AGENT SUBSTRATE — role read-only
Enforced by
kei-capabilitygates + verifies. The rules below are not advisory.
Read-only agent
You MUST NOT use the Edit or Write tools. Any attempt to call
them is blocked at the gate.
You are a read-only role. Your job is to inspect, explain, analyse,
or review — never to mutate the filesystem. Use Read, Glob,
Grep, and (where permitted) Bash for read-only commands and
WebFetch to work through what is already on disk and on the web.
If your task appears to require an edit, STOP. Do not try to work
around the tool denial (e.g. by shelling out sed/awk through
Bash, by creating a file via cat > file <<EOF, or by piping a
heredoc into tee). The orchestrator considers such attempts a
policy violation and will reject your return.
Return your findings as a structured report (see the
output::report-format and, if applicable, output::severity-grade
capabilities that accompany this role). Include every file path
and line number you think the follow-up editor should touch — the
orchestrator will route the actual edits to an edit-local or
edit-shared agent.
Reading any file in the repository is permitted and encouraged.
Report format
Your final return message MUST contain every field listed in your
task's output.report-fields-required. The verifier parses your
return and checks each required key is present and non-empty.

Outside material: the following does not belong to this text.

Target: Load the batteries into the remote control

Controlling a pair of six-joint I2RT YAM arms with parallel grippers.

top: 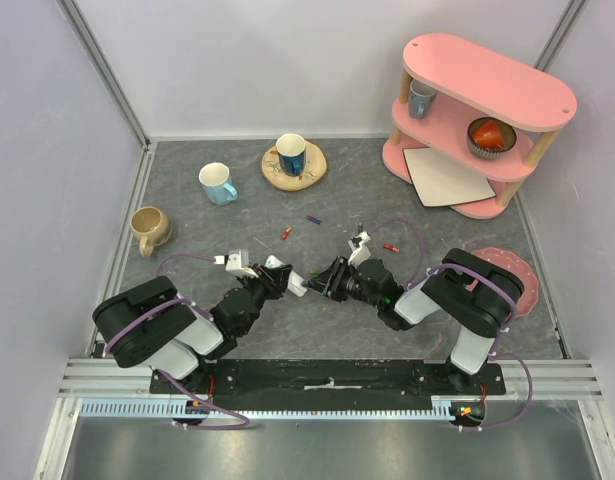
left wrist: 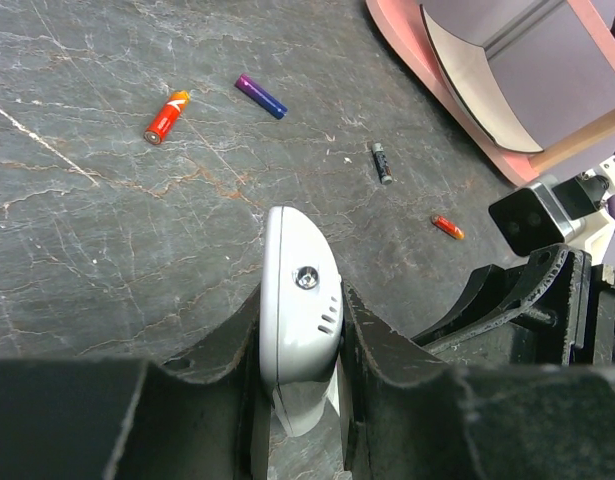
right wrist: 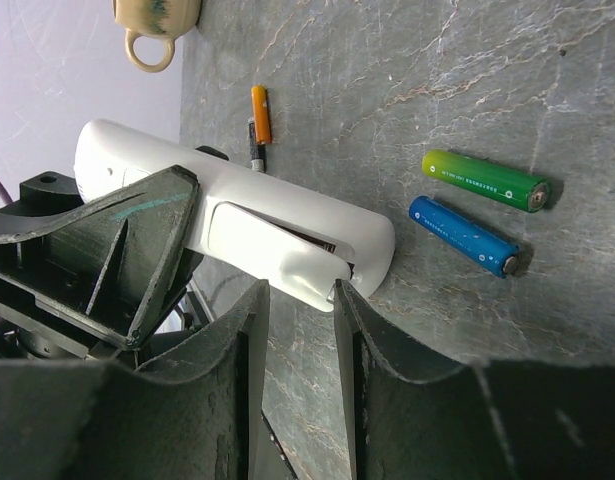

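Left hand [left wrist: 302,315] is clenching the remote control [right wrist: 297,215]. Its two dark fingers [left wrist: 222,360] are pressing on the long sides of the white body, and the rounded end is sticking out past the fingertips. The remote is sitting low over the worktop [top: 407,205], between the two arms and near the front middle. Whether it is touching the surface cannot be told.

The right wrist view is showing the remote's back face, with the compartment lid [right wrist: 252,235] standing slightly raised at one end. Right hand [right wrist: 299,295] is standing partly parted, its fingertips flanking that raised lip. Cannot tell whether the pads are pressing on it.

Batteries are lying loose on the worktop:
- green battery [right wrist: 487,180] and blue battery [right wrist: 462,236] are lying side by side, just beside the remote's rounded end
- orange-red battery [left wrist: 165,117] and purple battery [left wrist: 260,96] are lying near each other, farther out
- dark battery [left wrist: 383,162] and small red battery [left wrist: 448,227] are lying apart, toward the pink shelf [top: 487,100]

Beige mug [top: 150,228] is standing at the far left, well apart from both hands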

Use one section per field. Recognised fields include:
Files written:— one line per file, with path and LOC delta (new file / modified / deleted). Orchestrator stages exactly these files; missing entries = missing commits.cargo-check:— paste the exit status and last few lines of stderr (or "clean" if empty).cargo-test:— paste the realtest result:line with pass count. Do not paraphrase.loc-delta:— per-file net lines added minus removed.blockers:— open issues you hit; empty list if none.next:— what a follow-up agent should take on, if anything.
Example skeleton:
Files written:
- _primitives/_rust/kei-forge/src/lib.rs (new, 120 LOC)

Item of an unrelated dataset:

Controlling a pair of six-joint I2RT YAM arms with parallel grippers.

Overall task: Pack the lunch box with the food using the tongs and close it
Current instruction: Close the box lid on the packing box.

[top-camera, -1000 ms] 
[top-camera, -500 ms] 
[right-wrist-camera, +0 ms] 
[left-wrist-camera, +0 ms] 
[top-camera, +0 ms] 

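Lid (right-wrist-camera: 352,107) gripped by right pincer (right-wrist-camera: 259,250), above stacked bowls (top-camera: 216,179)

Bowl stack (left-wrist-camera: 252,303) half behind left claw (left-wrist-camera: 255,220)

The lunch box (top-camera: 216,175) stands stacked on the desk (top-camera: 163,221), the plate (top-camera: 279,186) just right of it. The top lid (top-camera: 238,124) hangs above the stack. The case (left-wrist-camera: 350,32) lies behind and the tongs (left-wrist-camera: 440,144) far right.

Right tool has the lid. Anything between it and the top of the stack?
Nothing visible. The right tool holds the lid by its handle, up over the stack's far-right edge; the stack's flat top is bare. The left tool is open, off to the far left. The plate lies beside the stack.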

- _primitives/_rust/kei-forge/tests/render.rs (new, 45 LOC)
cargo-check: clean
cargo-test: test result: ok. 44 passed; 0 failed; 0 ignored
loc-delta: +165 / -0
Keep each field on its own section. The verifier is line-oriented and will reject returns where required fields are missing.

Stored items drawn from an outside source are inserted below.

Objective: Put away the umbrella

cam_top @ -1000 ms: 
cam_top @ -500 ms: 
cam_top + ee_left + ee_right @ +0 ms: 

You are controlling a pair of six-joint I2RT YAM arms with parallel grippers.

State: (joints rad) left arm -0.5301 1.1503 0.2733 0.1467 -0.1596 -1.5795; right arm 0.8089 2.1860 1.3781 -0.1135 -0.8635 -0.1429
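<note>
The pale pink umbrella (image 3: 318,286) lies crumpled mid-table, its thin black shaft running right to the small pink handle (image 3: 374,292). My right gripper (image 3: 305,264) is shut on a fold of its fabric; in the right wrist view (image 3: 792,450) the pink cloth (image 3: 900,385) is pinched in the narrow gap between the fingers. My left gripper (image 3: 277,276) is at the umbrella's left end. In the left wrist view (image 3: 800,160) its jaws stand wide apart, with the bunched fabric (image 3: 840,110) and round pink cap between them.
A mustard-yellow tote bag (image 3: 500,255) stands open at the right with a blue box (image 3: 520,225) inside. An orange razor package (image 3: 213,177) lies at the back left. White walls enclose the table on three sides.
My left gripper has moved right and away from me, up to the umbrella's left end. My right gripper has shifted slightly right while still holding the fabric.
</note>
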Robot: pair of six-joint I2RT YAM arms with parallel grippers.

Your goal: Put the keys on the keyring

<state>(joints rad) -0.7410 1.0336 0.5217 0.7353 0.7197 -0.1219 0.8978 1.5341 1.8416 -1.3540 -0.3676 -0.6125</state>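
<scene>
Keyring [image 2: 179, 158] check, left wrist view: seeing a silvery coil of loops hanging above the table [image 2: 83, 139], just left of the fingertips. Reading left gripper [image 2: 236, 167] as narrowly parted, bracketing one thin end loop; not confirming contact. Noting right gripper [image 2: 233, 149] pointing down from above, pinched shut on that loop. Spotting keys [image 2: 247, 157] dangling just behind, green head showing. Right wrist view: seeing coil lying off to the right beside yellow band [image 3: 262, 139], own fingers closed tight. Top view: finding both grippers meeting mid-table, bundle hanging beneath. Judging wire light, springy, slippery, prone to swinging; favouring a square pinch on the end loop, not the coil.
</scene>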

Severity grade on findings
Every finding in your return MUST carry a severity grade:
[HIGH], [MEDIUM], or [LOW]. Write the grade as the first
token of the finding's header.
Grading rubric:
- [HIGH] — auth, crypto, memory safety, data loss, IP leak, network protocol flaw, unsound FFI, secret in source, or any issue that could compromise a production deploy.
- [MEDIUM] — input validation, error handling, resource exhaustion, config drift, missing test coverage on a critical path, performance regression with measurable impact.
- [LOW] — docs inaccuracy, formatting, non-idiomatic code, comment drift, minor style, opportunistic refactor.
Example:
**[HIGH]** Unbounded allocation in request parser
- File: crates/api/src/parse.rs:47
- Class: resource exhaustion
- Scenario: attacker sends 2GB body, process OOMs
- Fix: cap read at 16 MiB via `take(...)`
**[LOW]** Typo in module docstring
- File: crates/api/src/lib.rs:3
The verifier parses your return, locates every ## section
containing the word "Finding" (case-insensitive) or matching the
format above, and rejects the return if any finding lacks a
[HIGH|MEDIUM|LOW] token.
Empty finding lists are fine — state "No findings" and no grade is required.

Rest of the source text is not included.